*** Extracted records Section Begins ***

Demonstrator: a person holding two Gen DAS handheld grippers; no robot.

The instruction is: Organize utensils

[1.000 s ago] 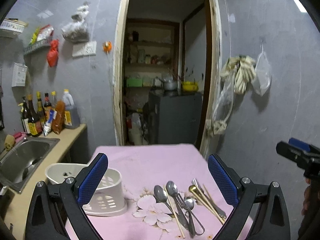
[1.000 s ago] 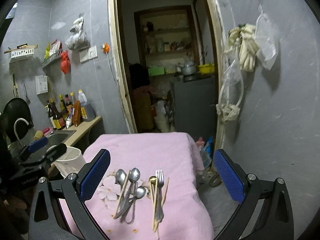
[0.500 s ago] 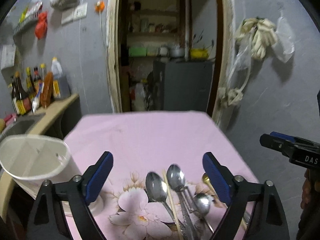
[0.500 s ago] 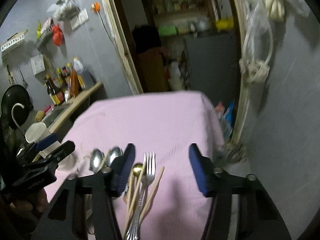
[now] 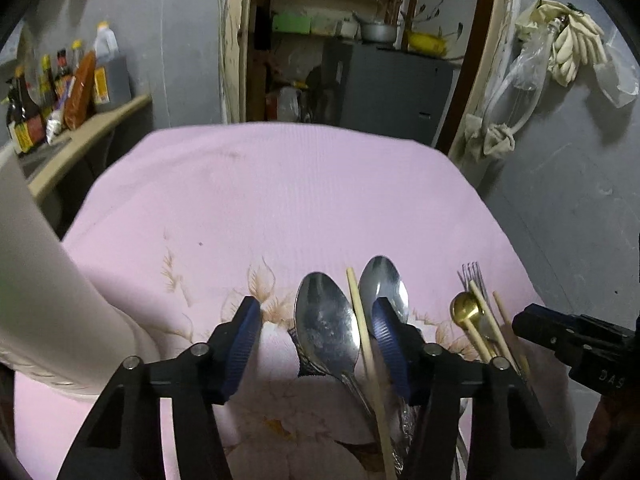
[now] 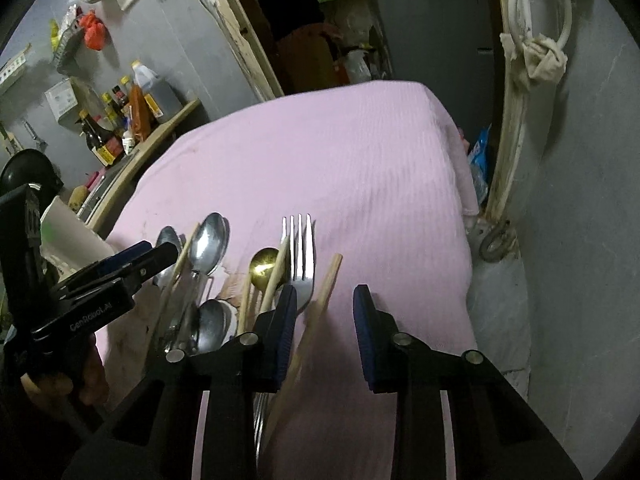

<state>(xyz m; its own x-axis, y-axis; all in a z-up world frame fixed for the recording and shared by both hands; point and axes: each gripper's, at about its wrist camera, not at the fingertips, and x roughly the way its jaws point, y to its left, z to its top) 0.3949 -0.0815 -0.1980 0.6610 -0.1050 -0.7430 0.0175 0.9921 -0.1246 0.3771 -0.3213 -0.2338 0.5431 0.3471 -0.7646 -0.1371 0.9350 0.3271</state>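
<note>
Utensils lie on the pink tablecloth (image 5: pixel 280 184). In the left wrist view my left gripper (image 5: pixel 316 320) is open, low over a large steel spoon (image 5: pixel 326 320) and a wooden chopstick (image 5: pixel 362 332) that lie between its fingers; a second spoon (image 5: pixel 384 284) is beside the right finger. A gold spoon (image 5: pixel 466 310) and fork tines (image 5: pixel 472 274) lie further right. In the right wrist view my right gripper (image 6: pixel 325 308) is open, with a chopstick (image 6: pixel 326 284) between its fingers; the fork (image 6: pixel 299 248) is beside the left finger. The white utensil holder (image 5: pixel 36 292) stands at left.
A counter with sauce bottles (image 5: pixel 60 88) and a sink lies left of the table. A doorway (image 5: pixel 352 40) opens behind, and the grey wall with hung gloves (image 5: pixel 568 48) is on the right. The table's right edge (image 6: pixel 460 200) drops to the floor.
Both grippers have come down and forward close over the utensils, and both have narrowed their fingers. The left one now straddles the large spoon; the right one straddles a chopstick.
</note>
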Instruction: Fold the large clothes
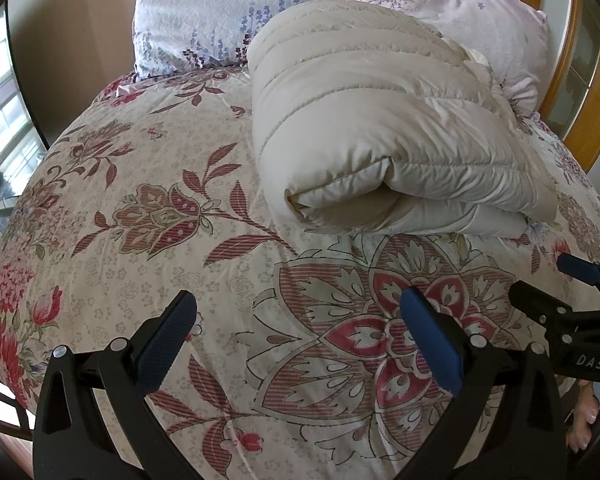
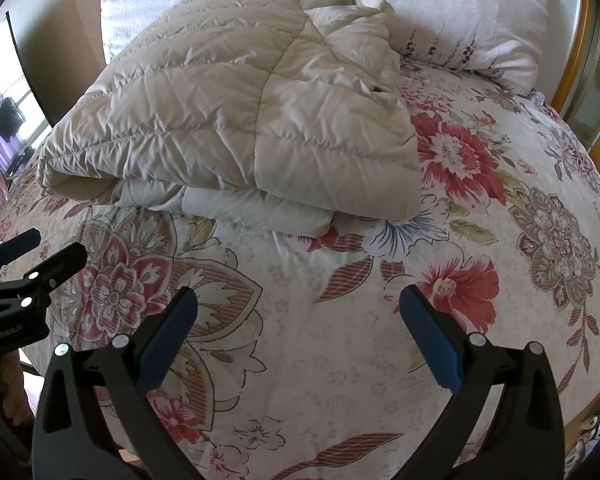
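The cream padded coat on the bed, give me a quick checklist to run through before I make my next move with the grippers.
1. Left gripper empty, jaws apart: ok.
2. Right gripper empty, jaws apart: ok.
3. Both grippers clear of the cream padded coat, hovering over the floral bedspread on its near side: ok.
4. Coat folded into a compact bundle: ok, layers are stacked with the fold rounded at the near left corner.
5. Edges tidy: not ok, a whiter inner layer pokes out under the top layer along the near edge.
6. Far side of the bundle, next to the pillows: cannot tell, it is hidden.
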`<state>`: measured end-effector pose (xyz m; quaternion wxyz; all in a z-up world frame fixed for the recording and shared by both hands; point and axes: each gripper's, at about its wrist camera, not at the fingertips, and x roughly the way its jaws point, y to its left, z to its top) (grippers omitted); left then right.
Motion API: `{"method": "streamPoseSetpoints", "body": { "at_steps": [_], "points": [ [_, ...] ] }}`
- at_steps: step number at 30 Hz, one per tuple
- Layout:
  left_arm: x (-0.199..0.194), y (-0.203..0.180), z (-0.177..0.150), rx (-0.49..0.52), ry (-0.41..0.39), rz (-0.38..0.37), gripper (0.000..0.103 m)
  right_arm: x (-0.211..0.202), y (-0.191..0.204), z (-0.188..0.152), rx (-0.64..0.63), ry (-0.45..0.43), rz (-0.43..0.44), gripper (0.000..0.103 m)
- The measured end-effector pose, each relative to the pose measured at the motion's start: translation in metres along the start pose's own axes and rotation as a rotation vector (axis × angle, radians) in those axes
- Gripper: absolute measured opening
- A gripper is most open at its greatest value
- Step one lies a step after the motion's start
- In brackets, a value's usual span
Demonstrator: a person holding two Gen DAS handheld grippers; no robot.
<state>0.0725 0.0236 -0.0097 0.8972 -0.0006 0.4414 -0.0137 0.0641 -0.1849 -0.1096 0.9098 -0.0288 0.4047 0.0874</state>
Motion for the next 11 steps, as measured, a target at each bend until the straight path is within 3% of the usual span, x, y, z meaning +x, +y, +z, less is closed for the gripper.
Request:
{"method": "streamPoseSetpoints", "body": {
  "at_steps": [11],
  "points": [
    [0.0,-0.0001,0.0003,-0.001,0.002,0.0,0.102,-0.0002,-0.0003,-0.0002,-0.001,0.0,0.001,0.101]
  ]
}}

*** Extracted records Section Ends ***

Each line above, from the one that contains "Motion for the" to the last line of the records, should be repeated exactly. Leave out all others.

Motion for the next 11 steps, as measured, a target at each bend until the straight path is within 3% of the usual span, x, y, z meaning +x, +y, +z, less is closed for the gripper.
Request:
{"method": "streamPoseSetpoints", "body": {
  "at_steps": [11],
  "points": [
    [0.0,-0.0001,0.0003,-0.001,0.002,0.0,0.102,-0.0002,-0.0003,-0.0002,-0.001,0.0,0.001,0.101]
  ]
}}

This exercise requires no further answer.